=== Work order ===
Return the data given below exactly as it appears.

[Stored dataset items]
[Start of section]
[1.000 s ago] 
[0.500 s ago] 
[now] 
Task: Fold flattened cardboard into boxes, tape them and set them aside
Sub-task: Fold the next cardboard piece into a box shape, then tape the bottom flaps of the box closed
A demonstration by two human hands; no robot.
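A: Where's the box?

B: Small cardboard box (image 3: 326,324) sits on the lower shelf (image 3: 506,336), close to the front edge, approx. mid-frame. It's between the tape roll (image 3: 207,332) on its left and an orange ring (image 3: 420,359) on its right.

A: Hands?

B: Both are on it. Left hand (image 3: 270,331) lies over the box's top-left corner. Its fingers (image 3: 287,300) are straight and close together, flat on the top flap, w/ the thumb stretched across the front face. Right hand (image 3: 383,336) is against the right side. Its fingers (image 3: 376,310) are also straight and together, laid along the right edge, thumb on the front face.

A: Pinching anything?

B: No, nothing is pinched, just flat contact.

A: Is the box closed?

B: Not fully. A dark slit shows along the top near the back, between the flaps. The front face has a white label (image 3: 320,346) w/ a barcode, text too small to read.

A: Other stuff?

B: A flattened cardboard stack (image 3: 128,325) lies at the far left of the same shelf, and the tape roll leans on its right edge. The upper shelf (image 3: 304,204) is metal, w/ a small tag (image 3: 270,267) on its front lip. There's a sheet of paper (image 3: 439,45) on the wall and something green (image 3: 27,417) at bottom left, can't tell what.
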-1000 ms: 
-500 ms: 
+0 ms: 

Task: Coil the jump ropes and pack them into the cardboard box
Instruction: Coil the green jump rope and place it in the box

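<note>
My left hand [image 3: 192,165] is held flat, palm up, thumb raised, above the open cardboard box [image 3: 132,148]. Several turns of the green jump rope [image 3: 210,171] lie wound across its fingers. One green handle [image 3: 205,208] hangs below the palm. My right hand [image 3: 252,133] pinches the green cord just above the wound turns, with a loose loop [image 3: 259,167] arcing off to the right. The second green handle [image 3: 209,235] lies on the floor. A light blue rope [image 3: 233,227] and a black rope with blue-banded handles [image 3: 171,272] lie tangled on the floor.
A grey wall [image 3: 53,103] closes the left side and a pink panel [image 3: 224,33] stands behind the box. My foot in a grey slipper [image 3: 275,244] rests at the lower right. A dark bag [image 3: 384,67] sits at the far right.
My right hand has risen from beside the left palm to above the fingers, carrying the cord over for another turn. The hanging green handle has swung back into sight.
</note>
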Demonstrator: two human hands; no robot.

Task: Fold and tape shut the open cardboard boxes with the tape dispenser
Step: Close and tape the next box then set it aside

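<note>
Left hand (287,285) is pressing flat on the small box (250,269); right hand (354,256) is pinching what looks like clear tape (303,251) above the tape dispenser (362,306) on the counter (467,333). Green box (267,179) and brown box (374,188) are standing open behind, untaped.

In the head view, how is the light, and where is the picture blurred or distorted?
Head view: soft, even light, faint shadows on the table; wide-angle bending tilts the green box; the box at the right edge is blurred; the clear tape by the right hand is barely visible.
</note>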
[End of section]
=== Exercise response ===
[1.000 s ago] 
[0.500 s ago] 
[now] 
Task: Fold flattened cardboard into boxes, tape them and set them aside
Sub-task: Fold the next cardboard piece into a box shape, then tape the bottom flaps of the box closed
A demonstration by two human hands; no robot.
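A: Where's the box?

B: Small cardboard box (image 3: 326,324) sits on the lower shelf (image 3: 506,336), close to the front edge, approx. mid-frame. It's between the tape roll (image 3: 207,332) on its left and an orange ring (image 3: 420,359) on its right.

A: Hands?

B: Both are on it. Left hand (image 3: 270,331) lies over the box's top-left corner. Its fingers (image 3: 287,300) are straight and close together, flat on the top flap, w/ the thumb stretched across the front face. Right hand (image 3: 383,336) is against the right side. Its fingers (image 3: 376,310) are also straight and together, laid along the right edge, thumb on the front face.

A: Pinching anything?

B: No, nothing is pinched, just flat contact.

A: Is the box closed?

B: Not fully. A dark slit shows along the top near the back, between the flaps. The front face has a white label (image 3: 320,346) w/ a barcode, text too small to read.

A: Other stuff?

B: A flattened cardboard stack (image 3: 128,325) lies at the far left of the same shelf, and the tape roll leans on its right edge. The upper shelf (image 3: 304,204) is metal, w/ a small tag (image 3: 270,267) on its front lip. There's a sheet of paper (image 3: 439,45) on the wall and something green (image 3: 27,417) at bottom left, can't tell what.
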-1000 ms: 
-500 ms: 
+0 ms: 

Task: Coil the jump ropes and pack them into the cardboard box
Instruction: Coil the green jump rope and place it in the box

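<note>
My left hand [image 3: 192,165] is held flat, palm up, thumb raised, above the open cardboard box [image 3: 132,148]. Several turns of the green jump rope [image 3: 210,171] lie wound across its fingers. One green handle [image 3: 205,208] hangs below the palm. My right hand [image 3: 252,133] pinches the green cord just above the wound turns, with a loose loop [image 3: 259,167] arcing off to the right. The second green handle [image 3: 209,235] lies on the floor. A light blue rope [image 3: 233,227] and a black rope with blue-banded handles [image 3: 171,272] lie tangled on the floor.
A grey wall [image 3: 53,103] closes the left side and a pink panel [image 3: 224,33] stands behind the box. My foot in a grey slipper [image 3: 275,244] rests at the lower right. A dark bag [image 3: 384,67] sits at the far right.
My right hand has risen from beside the left palm to above the fingers, carrying the cord over for another turn. The hanging green handle has swung back into sight.
</note>
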Demonstrator: two human hands; no robot.

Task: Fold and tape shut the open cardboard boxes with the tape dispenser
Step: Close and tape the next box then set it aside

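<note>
Left hand (287,285) is pressing flat on the small box (250,269); right hand (354,256) is pinching what looks like clear tape (303,251) above the tape dispenser (362,306) on the counter (467,333). Green box (267,179) and brown box (374,188) are standing open behind, untaped.

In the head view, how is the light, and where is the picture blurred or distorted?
Head view: soft, even light, faint shadows on the table; wide-angle bending tilts the green box; the box at the right edge is blurred; the clear tape by the right hand is barely visible.
</note>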

The reply is now complete.